NASA Outlines Key Aspects for Developing Robotic Systems to Explore Water-Ocean Icy Moons

NASA is charting a course for robotic missions that would venture into oceanic worlds during upcoming space expeditions, aiming to penetrate the thick icy layers encasing these realms in pursuit of potential life. Recently, insights were shared from a NASA-sponsored workshop held in February 2023, where scientists and engineers convened to explore prospective mission ideas involving “cryobots.” The objective is to breach the frozen exteriors of celestial bodies such as Jupiter’s moon Europa or Saturn’s moon Enceladus, deploying probes into their liquid oceans for exploration.

The proposed cryobot method diverges from conventional drilling techniques, employing a cylindrical apparatus dispatched from a surface-based unit onto an icy ocean world.

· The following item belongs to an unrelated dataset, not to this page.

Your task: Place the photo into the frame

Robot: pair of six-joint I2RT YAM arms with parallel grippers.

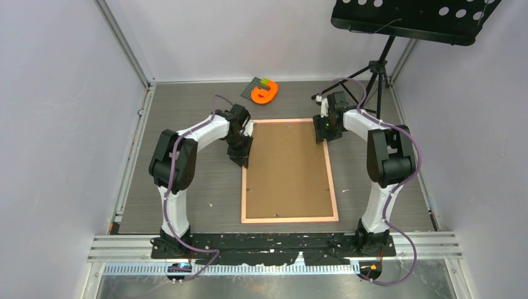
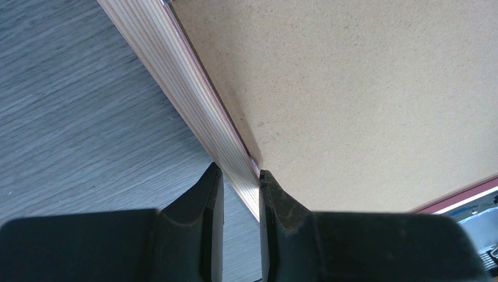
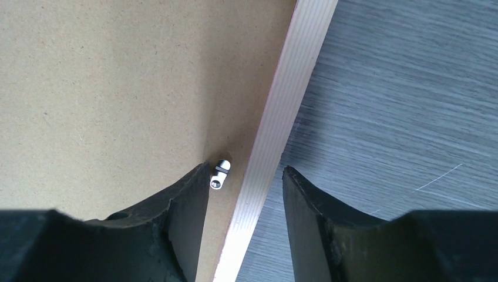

This device would utilize heat to liquefy the ice, allowing it to descend as water envelops it and subsequently refreezes.

While similar thermal drilling approaches are currently used on Earth to study glaciers and ice caps, the icy shells of Europa and Enceladus pose distinct challenges due to their extreme cold and substantial thickness, coupled with unpredictable behaviors.

Researchers supported by NASA’s Scientific Exploration Subsurface Access Mechanism for Europa (SESAME) and Concepts for Ocean worlds Life Detection Technology (COLDTech) programs have been dedicated to adapting terrestrial thermal drilling methodologies for extraterrestrial environments using cryobots for several years. However, as our understanding of ice-covered ocean worlds continues to expand, the workshop hosted at the California Institute of Technology (Caltech) served as a platform for scientists involved in these initiatives to reconvene. Their goal was to ensure that the latest advancements are integrated into the architecture of robotic missions targeting these fascinating worlds.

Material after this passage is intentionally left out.